The Client is required to give forty eight (48) hours' notice to cancel or postpone on-site work including meetings. Should the Client give less than forty eight (48) hours' notice, BDBD reserves the right to shall a cancellation fee equivalent to fifty percent (50%) of the fees for the affected work.
Privacy Act 1988
The Client and/or the Guarantor/s agree for BDBD to obtain from a credit reporting agency a credit report containing personal credit information about the Client and Guarantor/s in relation to credit provided by BDBD.

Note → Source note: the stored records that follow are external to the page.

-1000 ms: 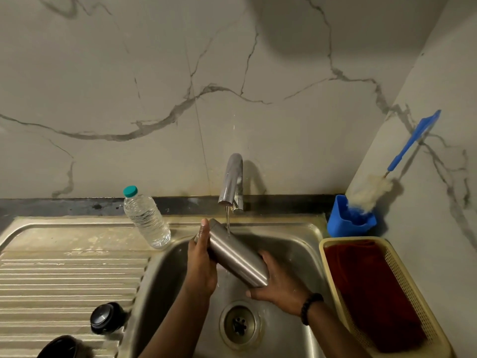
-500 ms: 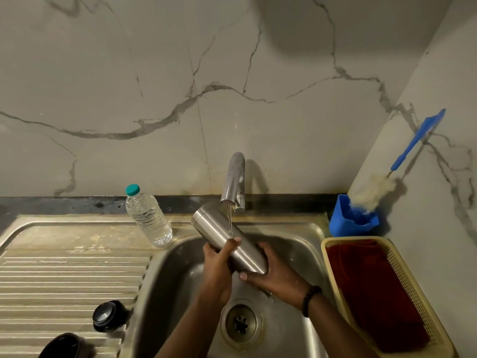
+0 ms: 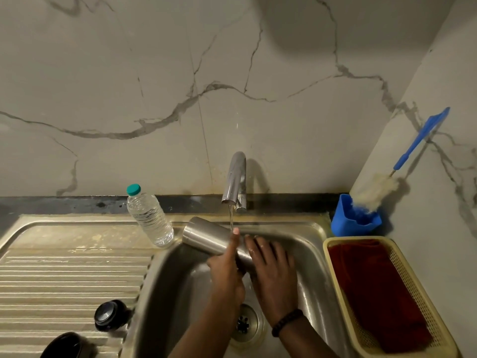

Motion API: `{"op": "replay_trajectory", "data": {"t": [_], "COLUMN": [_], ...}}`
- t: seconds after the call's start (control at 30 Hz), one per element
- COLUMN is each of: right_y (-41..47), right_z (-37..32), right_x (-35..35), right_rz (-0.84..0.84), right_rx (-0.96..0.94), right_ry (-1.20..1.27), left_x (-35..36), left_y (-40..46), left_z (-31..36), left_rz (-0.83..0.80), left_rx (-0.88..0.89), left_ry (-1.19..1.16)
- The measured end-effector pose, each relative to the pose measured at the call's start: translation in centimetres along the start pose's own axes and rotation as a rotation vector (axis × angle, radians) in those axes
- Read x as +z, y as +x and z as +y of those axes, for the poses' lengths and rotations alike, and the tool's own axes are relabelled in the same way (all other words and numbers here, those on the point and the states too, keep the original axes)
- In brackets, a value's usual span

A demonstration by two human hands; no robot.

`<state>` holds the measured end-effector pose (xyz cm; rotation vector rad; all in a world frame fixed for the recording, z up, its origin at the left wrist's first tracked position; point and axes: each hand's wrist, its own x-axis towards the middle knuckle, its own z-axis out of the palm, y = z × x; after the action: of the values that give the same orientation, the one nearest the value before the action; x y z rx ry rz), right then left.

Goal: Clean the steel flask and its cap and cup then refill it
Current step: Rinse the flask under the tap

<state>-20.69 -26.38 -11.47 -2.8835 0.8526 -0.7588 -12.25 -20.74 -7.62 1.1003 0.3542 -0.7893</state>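
The steel flask (image 3: 206, 235) lies tilted over the sink basin (image 3: 313, 257), its upper end pointing left, with a thin stream from the tap (image 3: 234, 180) falling onto it. My left hand (image 3: 227, 270) grips the flask's middle from the front, one fingertip up at the water stream. My right hand (image 3: 273, 275) covers and holds the lower right end, fingers laid across the steel. That end is hidden. A black cap (image 3: 109, 315) and a black cup (image 3: 67, 344) rest on the ribbed drainboard (image 3: 64, 275) at lower left.
A clear water bottle (image 3: 149, 218) with a teal lid stands at the basin's left rim. A blue holder (image 3: 356, 218) with a bottle brush (image 3: 420, 143) sits in the right corner. A yellow basket (image 3: 334, 270) holds a red cloth (image 3: 374, 290). The drain (image 3: 245, 324) is below my hands.
My left hand slid from the flask's upper end down to its middle. The flask shifted up and left under the stream, and my right hand came over its lower end.
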Motion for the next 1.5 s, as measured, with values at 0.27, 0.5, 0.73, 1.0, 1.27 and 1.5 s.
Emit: {"op": "replay_trajectory", "data": {"t": [0.27,0.5,0.73,1.0,1.27,1.5], "right_y": [1.1,1.2,2.6,3.5,4.7,5.9], "right_z": [1.3,0.7,-0.1,1.0,0.9,-0.6], "right_x": [-2.3,-2.2,-2.2,-0.7,-1.1,-1.1], "right_rz": [-0.303,-0.246,-0.322,-0.413,-0.493,-0.336], "right_rx": [0.192,0.567,0.487,0.388,0.413,0.446], "right_ry": [0.676,1.208,1.260,1.219,1.541,1.592], "left_x": [-0.5,-1.5,-1.9,-2.7,-3.3,-3.5], "left_y": [0.6,-0.1,0.3,0.4,0.5,-0.4], "left_z": [0.5,0.2,1.4,2.0,1.2,0.8], "left_rz": [0.048,-0.047,-0.003,0.036,0.098,0.057], "left_rx": [0.024,0.029,0.015,0.107,0.121,0.031], "left_ry": [-0.090,-0.131,-0.241,-0.303,-0.444,-0.195]}}
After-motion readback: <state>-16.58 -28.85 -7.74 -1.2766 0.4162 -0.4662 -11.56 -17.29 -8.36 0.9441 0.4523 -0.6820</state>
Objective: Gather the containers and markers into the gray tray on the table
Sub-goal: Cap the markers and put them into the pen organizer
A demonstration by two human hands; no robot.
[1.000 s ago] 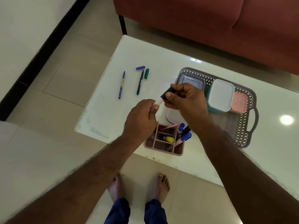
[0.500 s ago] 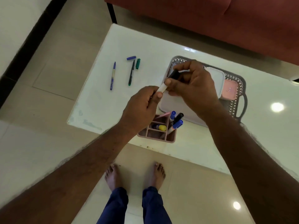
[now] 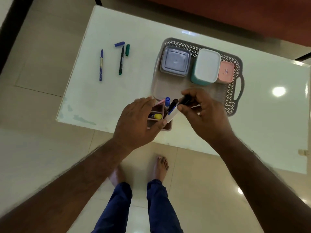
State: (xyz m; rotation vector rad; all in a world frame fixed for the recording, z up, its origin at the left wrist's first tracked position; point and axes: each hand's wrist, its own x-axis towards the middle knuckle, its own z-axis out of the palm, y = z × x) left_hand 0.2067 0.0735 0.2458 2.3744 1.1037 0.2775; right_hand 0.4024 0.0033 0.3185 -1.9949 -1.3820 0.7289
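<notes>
The gray tray (image 3: pixel 235 68) on the white table holds a lilac lidded container (image 3: pixel 175 62), a teal container with a white lid (image 3: pixel 206 66) and a pink container (image 3: pixel 226 72). A pink organizer (image 3: pixel 168 127) with several markers stands at the table's near edge, just in front of the tray. My right hand (image 3: pixel 202 113) pinches a white marker with a black cap (image 3: pixel 186 100), slanted down into the organizer. My left hand (image 3: pixel 138 121) lies over the organizer's left side with relaxed fingers, its thumb touching the marker's lower end.
Loose on the table's left part lie a blue pen (image 3: pixel 101 64), a dark green pen (image 3: pixel 121 60), a blue cap (image 3: pixel 119 44) and a green cap (image 3: pixel 127 49). A red sofa (image 3: pixel 235 17) runs behind the table. My bare feet stand by the near edge.
Both hands have come down from above the tray to the organizer with the marker. My left hand no longer pinches the marker's end; its fingers have spread.
</notes>
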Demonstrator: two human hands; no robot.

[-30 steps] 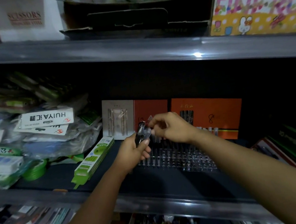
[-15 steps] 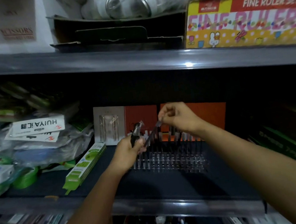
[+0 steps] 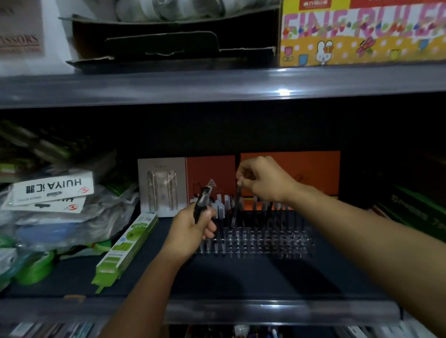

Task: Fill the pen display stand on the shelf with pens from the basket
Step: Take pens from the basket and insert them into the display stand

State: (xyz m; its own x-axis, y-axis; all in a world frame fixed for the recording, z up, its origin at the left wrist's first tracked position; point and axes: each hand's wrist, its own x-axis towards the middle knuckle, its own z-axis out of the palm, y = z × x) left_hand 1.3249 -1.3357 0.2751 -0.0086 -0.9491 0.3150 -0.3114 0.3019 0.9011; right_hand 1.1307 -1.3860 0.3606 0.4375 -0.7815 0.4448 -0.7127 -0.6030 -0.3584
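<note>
At the middle of the frame, a bunch of pens (image 3: 202, 205) is gripped by the left hand (image 3: 190, 236). One pen (image 3: 237, 204) is pinched by the right hand (image 3: 265, 181) above the clear stand (image 3: 255, 240).

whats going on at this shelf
A person is stocking a clear pen display stand on the middle shelf. The left hand grips a small bundle of dark pens beside the stand. The right hand pinches a single pen by its top, its lower end down among the stand's back rows. Several pens already stand in the back rows; the front slots look mostly empty. The basket is not in view.
</note>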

The Client and/or the Guarantor/s agree that BDBD may exchange information about the Client and the Guarantor/s with those credit providers either named as trade referees by the Client or named in a consumer credit report issued by a credit reporting agency for the following purposes:
to assess an application by Client; and/or
to notify other credit providers of a default by the Client; and/or
to exchange information with other credit providers as to the status of this credit account, where the Client is in default with other credit providers; and/or
to assess the credit worthiness of Client and/or Guarantor/s.
The Client consents to BDBD being given a consumer credit report to collect overdue payment on commercial credit (Section 18K(1)(h) Privacy Act 1988).
The Client agrees that personal credit information provided may be used and retained by BDBD for the following purposes and for other purposes as shall be agreed between the Client and BDBD or required by law from time to time:
provision of Goods; and/or
marketing of Goods by BDBD, its agents or distributors in relation to the Goods; and/or
analysing, verifying and/or checking the Client's credit, payment and/or status in relation to provision of Goods; and/or
processing of any payment instructions, direct debit facilities and/or credit facilities requested by Client; and/or
enabling the daily operation of Client's account and/or the collection of amounts outstanding in the Client's account in relation to the Goods.
BDBD may give information about the Client to a credit reporting agency for the following purposes:
to obtain a consumer credit report about the Client; and/or
allow the credit reporting agency to create or maintain a credit information file containing information about the Client.
If any provision of these terms and conditions shall be invalid, void, illegal or unenforceable the validity, existence, legality and enforceability of the remaining provisions shall not be affected, prejudiced or impaired.
These terms and conditions and any contract to which they apply shall be governed by the laws of New South Wales and are subject to the jurisdiction of the courts of New South Wales.
BDBD shall be under no liability whatever to the Client for any indirect loss and/or expense (including loss of profit) suffered by the Client arising out of a breach by BDBD of these terms and conditions.
In the event of any breach of this contract by BDBD the remedies of the Client shall be limited to damages which under no circumstances shall exceed the Price of the Goods.
The Client shall not be entitled to set off against or deduct from the Price any sums owed or claimed to be owed to the Client by BDBD.
BDBD may license or sub-contract all or any part of its rights and obligations without the Client's consent.
BDBD reserves the right to review these terms and conditions at any time. If, following any such review, there is to be any change to these terms and conditions, then that change will take effect from the date on which BDBD notifies the Client of such change.
Neither party shall be liable for any default due to any act of God, war, terrorism, strike, lock-out, industrial action, fire, flood, drought, storm or other event beyond the reasonable control of either party.
The failure by BDBD to enforce any provision of these terms and conditions shall not be treated as a waiver of that provision, nor shall it affect BDBD's right to subsequently enforce that provision.